Angenommen es gäbe eine Kopie von mir. Angenommen ich würde mir begegnen, zufällig in der Stadt am Café an der Ecke, würde ich mich erkennen? Bliebe ich stehen mit offenem Mund: Hoppla, bin das nicht ich? Vertraute erkenne ich sofort, meine Frau, meine Geschwister, Freunde, den Nachbarn, aber ich bin mir nicht sicher wie befreundet ich mit mir selbst bin, wie vertraut mir mein Gesicht ist, die Haare, die Augen, die Haltung meiner Hände, der Gang meiner Schritte, das Gebärden meines Körpers. Der Blick in den Spiegel ist eher flüchtig. Selten betrachte ich meine ganze Erscheinung, noch seltener mit bewusster Zuneigung. Von hinten bin ich mir gänzlich fremd. Ich weiß nicht, ob ich mich erkennen würde im Vorübergehen am Café an der Ecke: Hoppla, bin das nicht ich?

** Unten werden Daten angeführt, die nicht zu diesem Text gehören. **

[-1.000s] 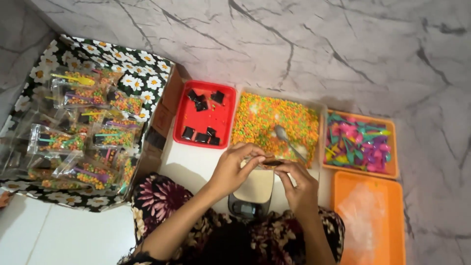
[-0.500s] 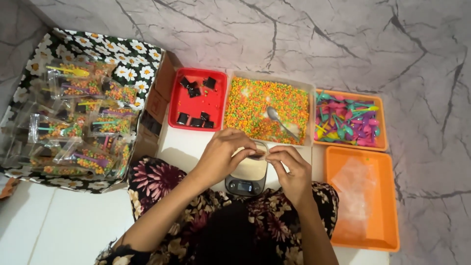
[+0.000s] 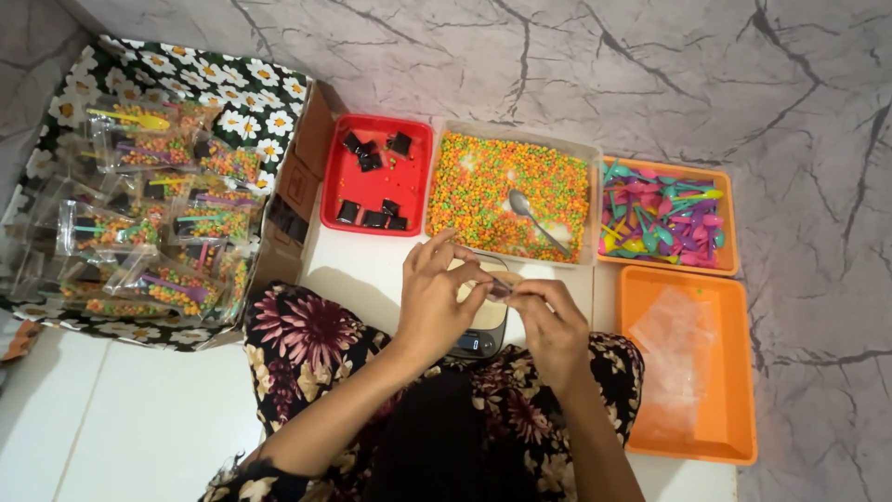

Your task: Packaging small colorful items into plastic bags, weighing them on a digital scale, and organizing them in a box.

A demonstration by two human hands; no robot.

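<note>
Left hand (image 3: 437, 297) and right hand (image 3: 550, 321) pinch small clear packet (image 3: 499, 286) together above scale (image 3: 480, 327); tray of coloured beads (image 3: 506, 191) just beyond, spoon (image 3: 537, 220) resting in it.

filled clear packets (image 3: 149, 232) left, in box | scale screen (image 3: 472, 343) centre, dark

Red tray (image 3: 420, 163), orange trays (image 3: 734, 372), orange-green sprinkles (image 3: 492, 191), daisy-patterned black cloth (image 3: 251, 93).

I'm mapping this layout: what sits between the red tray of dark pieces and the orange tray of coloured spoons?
In the head view, a clear tub of orange and green sprinkles, with a metal spoon lying in it, sits between the red tray and the orange tray.
</note>
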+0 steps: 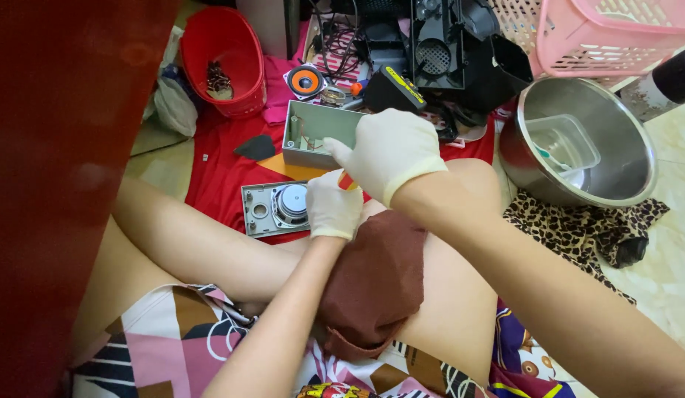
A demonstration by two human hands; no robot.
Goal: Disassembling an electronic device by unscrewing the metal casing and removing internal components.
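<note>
Both my hands wear pale rubber gloves. My right hand (390, 151) grips the right end of an open grey box (309, 133), thumb pointing into it, above my knee. Just below it, my left hand (331, 206) is closed around a small orange-handled tool (348, 180); only a bit of the handle shows between the two hands. A grey speaker panel (272, 208) with a round driver lies flat on the red cloth (217, 169) left of my left hand. A brown cloth (376, 284) is draped over my lap.
A red basket (224, 44) stands at the back left, with a loose orange-coned speaker (306, 81) and black speaker casings (438, 44) behind the box. A steel bowl (623, 147) holding a clear tub, a pink basket (608, 33) and a leopard-print cloth (578, 228) are to the right. A dark red surface (55, 184) fills the left edge.
</note>
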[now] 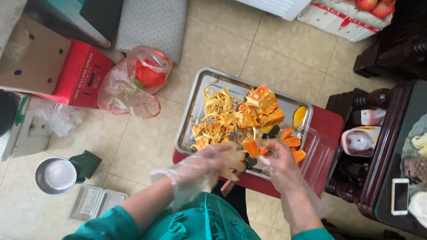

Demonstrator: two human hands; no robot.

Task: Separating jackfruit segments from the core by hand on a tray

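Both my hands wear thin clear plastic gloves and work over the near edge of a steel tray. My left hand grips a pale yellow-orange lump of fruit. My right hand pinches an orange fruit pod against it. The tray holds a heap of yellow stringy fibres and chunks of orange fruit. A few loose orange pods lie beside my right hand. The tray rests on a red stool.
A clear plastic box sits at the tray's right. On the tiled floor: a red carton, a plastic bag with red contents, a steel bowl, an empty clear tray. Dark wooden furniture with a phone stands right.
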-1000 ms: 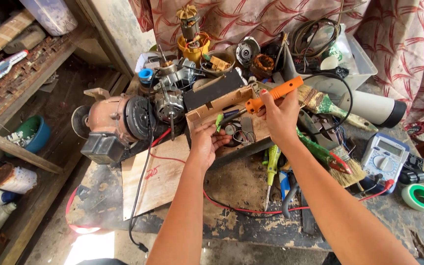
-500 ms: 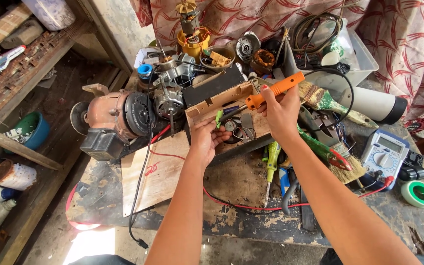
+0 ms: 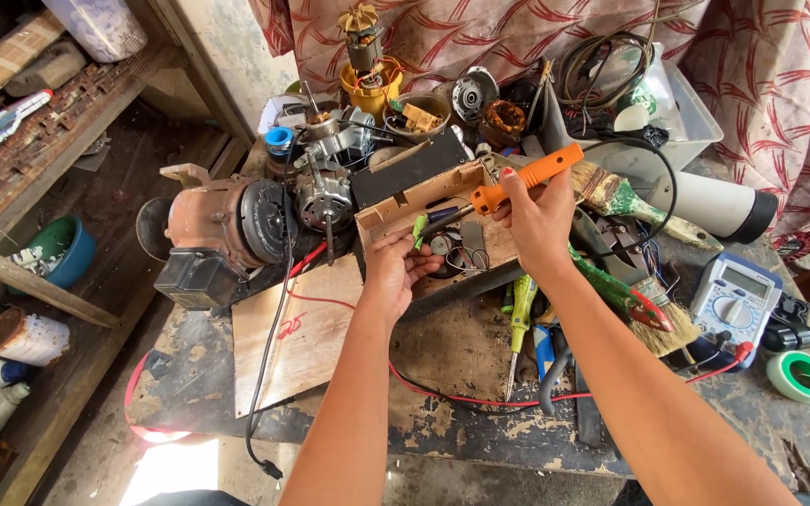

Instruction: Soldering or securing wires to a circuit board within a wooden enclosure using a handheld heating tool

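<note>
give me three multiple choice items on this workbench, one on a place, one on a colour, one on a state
1. Where does the multimeter lie?
A. right side of the bench
B. on the left shelf
C. inside the wooden box

2. What colour is the handle of the soldering iron?
A. blue
B. orange
C. black

3. What is the right hand doing?
A. resting flat on the bench
B. gripping the soldering iron
C. holding a paintbrush

Answers:
1 A, it sits on the bench right of both arms.
2 B, the handle above the fist is bright orange.
3 B, the fingers wrap the iron, tip pointing into the wooden box by the left hand.
</note>
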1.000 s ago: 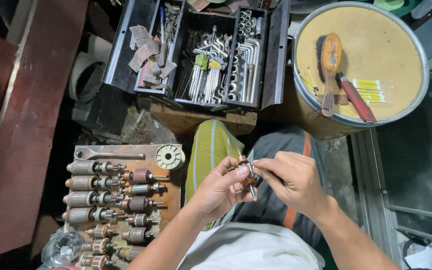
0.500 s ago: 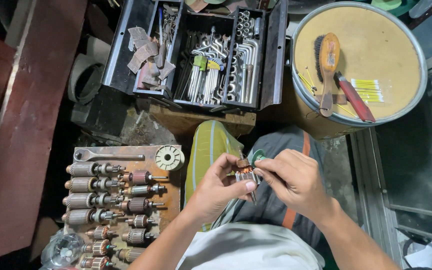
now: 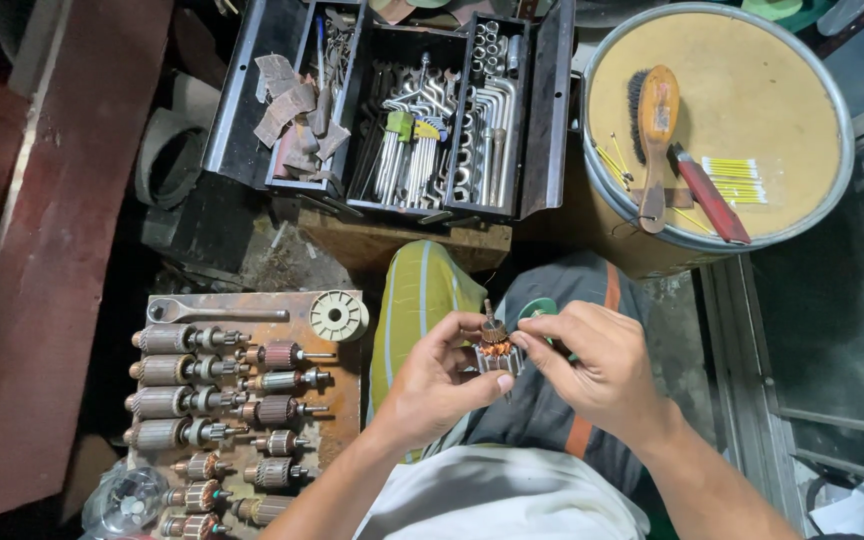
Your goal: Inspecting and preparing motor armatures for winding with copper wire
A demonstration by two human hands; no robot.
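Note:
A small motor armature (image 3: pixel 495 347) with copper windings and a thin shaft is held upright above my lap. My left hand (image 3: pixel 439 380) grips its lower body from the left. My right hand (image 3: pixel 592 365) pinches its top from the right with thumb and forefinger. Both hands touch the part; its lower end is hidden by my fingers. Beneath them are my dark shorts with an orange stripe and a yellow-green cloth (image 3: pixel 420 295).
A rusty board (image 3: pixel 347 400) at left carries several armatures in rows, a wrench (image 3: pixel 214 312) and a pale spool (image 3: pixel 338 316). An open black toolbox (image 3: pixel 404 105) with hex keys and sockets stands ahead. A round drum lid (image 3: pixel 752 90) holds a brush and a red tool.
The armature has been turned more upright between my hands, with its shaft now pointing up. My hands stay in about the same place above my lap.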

Mögen wollte ich mich schon auf den ersten Blick, die Art wie ich mich kleide, meine Schuhe, die Frisur. Ein Lächeln wäre mir wichtig, so ein keckes aus Geborgenheit liebe ich sehr. Was mag ich an Menschen, welche sind mir lieb auf den ersten Blick und würde ich ihm standhalten, meinem ersten Blick?
Die Augen begegnen sich. Unmöglich an mir vorüberzugehen. Bin mutig und spreche mich an: Ein Espresso? Gerne. Ich wusste es. Zu einem Espresso sage ich selten nein. Am großen Fenster ist mein Lieblingsplatz. Quirliges Leben zieht vorbei. Kann einfach nur Beobachter sein. Heute habe ich Augen nur für mich. Bin unsicher. Worüber reden mit mir? Ich kenne doch, meine Gedanken, meine Gefühle, meine Vorlieben, meine Ängste, meine Gaben und mein Unvermögen. Niemand kennt mich so wie ich, niemand ist mir näher. Und niemand ist so befangen wie ich. Nähe macht blind wie Liebe und Angst blind machen. Brauche mehr Distanz zu mir selbst, will mir mutig Gegenüber sein. Und wer bin ich mir gegenüber? Nicht nur einer womöglich. Bin viele, eine schillernde Figur, für den einen bin ich der und für mich ein anderer. Festgelegt bin ich wirklich nicht. Ich kann auch anders sein.
Ob ich mich gern habe, fragt er mich. Ob ich mir freundlich gesonnen bin, frage ich mich. Ich oder er? Sonderbar die eigene Stimme zu hören auf der anderen Seite vom Tisch. Für einen Moment regt sich Scham. So also werde ich gehört. Bin überrascht von ihrem Klang. Meine Stimme, ich will sie unbedingt öfter hören, sie aufnehmen, aushalten und die Gefühle wahrnehmen, die sie auslöst in mir. Meine Stimme bin ich. Wäre schön herzlich mit ihr zu sein, mit dem Vielen, das ich bin. Untrennbar eng bin ich mir Nächster. Mich zu beachten macht Sinn, mich zu achten ganz bestimmt.
Geschirr kracht auf den Boden. Schrecke hoch aus meinen Gedanken. Eine Tasse steht auf den Tisch. Bin allein am Fenster, meinem Lieblingsplatz. Leben zieht rauschend an mir vorbei. Es ist Zeit zu gehen. Lege den Schal um und spaziere nach draußen. Bin mitten drin im quirligen Leben. Gehe nicht allein. Bin ganz mit mir. Ein reizendes Gefühl.